======== DATA EXCERPT ========

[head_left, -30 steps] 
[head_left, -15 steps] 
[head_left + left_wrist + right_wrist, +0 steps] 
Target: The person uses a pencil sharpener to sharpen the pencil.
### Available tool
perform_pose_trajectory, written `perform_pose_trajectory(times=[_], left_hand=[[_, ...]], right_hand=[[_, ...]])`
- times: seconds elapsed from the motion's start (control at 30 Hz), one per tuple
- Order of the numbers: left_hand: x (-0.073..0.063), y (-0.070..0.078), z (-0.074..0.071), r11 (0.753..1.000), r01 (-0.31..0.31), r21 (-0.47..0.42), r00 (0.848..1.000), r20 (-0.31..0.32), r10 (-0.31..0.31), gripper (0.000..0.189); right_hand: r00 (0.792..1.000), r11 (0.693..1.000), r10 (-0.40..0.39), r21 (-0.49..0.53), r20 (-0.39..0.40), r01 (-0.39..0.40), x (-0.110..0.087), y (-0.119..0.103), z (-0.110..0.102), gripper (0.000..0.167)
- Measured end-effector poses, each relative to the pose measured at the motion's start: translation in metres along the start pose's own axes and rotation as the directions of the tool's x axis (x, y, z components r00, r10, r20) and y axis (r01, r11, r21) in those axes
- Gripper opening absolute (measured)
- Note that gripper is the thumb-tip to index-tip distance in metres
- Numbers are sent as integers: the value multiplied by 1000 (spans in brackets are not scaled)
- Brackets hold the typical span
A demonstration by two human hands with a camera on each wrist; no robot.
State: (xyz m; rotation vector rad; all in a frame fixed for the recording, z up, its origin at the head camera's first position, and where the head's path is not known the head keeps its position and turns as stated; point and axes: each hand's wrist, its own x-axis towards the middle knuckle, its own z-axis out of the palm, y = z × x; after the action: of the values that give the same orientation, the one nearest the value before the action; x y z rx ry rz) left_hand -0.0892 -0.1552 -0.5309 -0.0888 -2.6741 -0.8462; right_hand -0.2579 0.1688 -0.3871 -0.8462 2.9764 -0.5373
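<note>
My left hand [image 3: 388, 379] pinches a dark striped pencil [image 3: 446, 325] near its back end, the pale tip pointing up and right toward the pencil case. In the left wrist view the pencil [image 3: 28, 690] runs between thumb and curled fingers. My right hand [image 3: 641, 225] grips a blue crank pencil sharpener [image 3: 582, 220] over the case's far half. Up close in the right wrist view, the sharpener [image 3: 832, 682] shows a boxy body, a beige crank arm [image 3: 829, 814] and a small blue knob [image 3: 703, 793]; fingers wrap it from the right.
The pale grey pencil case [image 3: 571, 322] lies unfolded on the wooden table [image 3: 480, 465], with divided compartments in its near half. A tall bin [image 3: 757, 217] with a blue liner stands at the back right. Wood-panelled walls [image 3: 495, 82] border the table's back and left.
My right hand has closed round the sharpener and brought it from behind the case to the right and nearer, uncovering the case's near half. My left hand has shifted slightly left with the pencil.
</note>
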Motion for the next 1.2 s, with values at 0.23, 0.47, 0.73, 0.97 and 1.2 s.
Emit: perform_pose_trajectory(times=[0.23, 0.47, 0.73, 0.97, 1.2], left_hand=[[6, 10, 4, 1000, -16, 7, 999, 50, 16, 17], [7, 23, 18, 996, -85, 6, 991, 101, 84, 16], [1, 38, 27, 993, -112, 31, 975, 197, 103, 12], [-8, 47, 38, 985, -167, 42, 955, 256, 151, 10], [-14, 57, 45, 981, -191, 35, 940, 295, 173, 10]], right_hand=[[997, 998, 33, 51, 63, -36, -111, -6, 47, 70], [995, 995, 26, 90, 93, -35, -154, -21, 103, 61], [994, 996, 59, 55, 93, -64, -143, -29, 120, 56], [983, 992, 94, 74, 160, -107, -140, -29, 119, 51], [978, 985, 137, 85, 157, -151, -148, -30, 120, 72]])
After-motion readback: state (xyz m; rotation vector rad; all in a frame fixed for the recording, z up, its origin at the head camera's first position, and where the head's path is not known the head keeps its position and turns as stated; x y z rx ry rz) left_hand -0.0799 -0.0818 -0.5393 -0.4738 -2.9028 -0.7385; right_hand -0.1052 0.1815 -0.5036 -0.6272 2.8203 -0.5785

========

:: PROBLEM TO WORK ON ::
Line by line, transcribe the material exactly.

:: EXERCISE OUTPUT ::
[head_left, -30 steps] 
[head_left, -15 steps] 
[head_left + left_wrist + right_wrist, +0 steps] 
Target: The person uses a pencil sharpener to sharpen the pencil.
### Available tool
perform_pose_trajectory, written `perform_pose_trajectory(times=[_], left_hand=[[_, ...]], right_hand=[[_, ...]])`
- times: seconds elapsed from the motion's start (control at 30 Hz), one per tuple
- Order of the numbers: left_hand: x (-0.073..0.063), y (-0.070..0.078), z (-0.074..0.071), r11 (0.753..1.000), r01 (-0.31..0.31), r21 (-0.47..0.42), r00 (0.848..1.000), r20 (-0.31..0.32), r10 (-0.31..0.31), gripper (0.000..0.189); right_hand: r00 (0.792..1.000), r11 (0.693..1.000), r10 (-0.40..0.39), r21 (-0.49..0.53), r20 (-0.39..0.40), r01 (-0.39..0.40), x (-0.110..0.087), y (-0.119..0.103), z (-0.110..0.102), gripper (0.000..0.167)
- Measured end-effector poses, each relative to the pose measured at the motion's start: translation in metres along the start pose's own axes and rotation as the directions of the tool's x axis (x, y, z components r00, r10, r20) and y axis (r01, r11, r21) in those axes
- Gripper opening absolute (measured)
- Note that gripper is the thumb-tip to index-tip distance in metres
- Numbers are sent as integers: the value multiplied by 1000 (spans in brackets are not scaled)
- Brackets hold the typical span
A demonstration by two human hands with a camera on each wrist; no robot.
State: (xyz m; rotation vector rad; all in a frame fixed for the recording, z up, its origin at the head camera's first position, and where the head's path is not known the head keeps its position and turns as stated; point and axes: each hand's wrist, its own x-axis towards the middle knuckle, its own z-axis out of the palm, y = z × x; after the action: of the values that give the same orientation, the one nearest the value before the action; x y z rx ry rz) left_hand -0.0892 -0.1552 -0.5309 -0.0888 -2.6741 -0.8462; right_hand -0.2579 0.1688 -0.3871 -0.8462 2.9764 -0.5373
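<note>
My left hand [image 3: 388, 379] pinches a dark striped pencil [image 3: 446, 325] near its back end, the pale tip pointing up and right toward the pencil case. In the left wrist view the pencil [image 3: 28, 690] runs between thumb and curled fingers. My right hand [image 3: 641, 225] grips a blue crank pencil sharpener [image 3: 582, 220] over the case's far half. Up close in the right wrist view, the sharpener [image 3: 832, 682] shows a boxy body, a beige crank arm [image 3: 829, 814] and a small blue knob [image 3: 703, 793]; fingers wrap it from the right.
The pale grey pencil case [image 3: 571, 322] lies unfolded on the wooden table [image 3: 480, 465], with divided compartments in its near half. A tall bin [image 3: 757, 217] with a blue liner stands at the back right. Wood-panelled walls [image 3: 495, 82] border the table's back and left.
My right hand has closed round the sharpener and brought it from behind the case to the right and nearer, uncovering the case's near half. My left hand has shifted slightly left with the pencil.
</note>
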Motion for the next 1.2 s, with values at 0.23, 0.47, 0.73, 0.97 and 1.2 s.
Emit: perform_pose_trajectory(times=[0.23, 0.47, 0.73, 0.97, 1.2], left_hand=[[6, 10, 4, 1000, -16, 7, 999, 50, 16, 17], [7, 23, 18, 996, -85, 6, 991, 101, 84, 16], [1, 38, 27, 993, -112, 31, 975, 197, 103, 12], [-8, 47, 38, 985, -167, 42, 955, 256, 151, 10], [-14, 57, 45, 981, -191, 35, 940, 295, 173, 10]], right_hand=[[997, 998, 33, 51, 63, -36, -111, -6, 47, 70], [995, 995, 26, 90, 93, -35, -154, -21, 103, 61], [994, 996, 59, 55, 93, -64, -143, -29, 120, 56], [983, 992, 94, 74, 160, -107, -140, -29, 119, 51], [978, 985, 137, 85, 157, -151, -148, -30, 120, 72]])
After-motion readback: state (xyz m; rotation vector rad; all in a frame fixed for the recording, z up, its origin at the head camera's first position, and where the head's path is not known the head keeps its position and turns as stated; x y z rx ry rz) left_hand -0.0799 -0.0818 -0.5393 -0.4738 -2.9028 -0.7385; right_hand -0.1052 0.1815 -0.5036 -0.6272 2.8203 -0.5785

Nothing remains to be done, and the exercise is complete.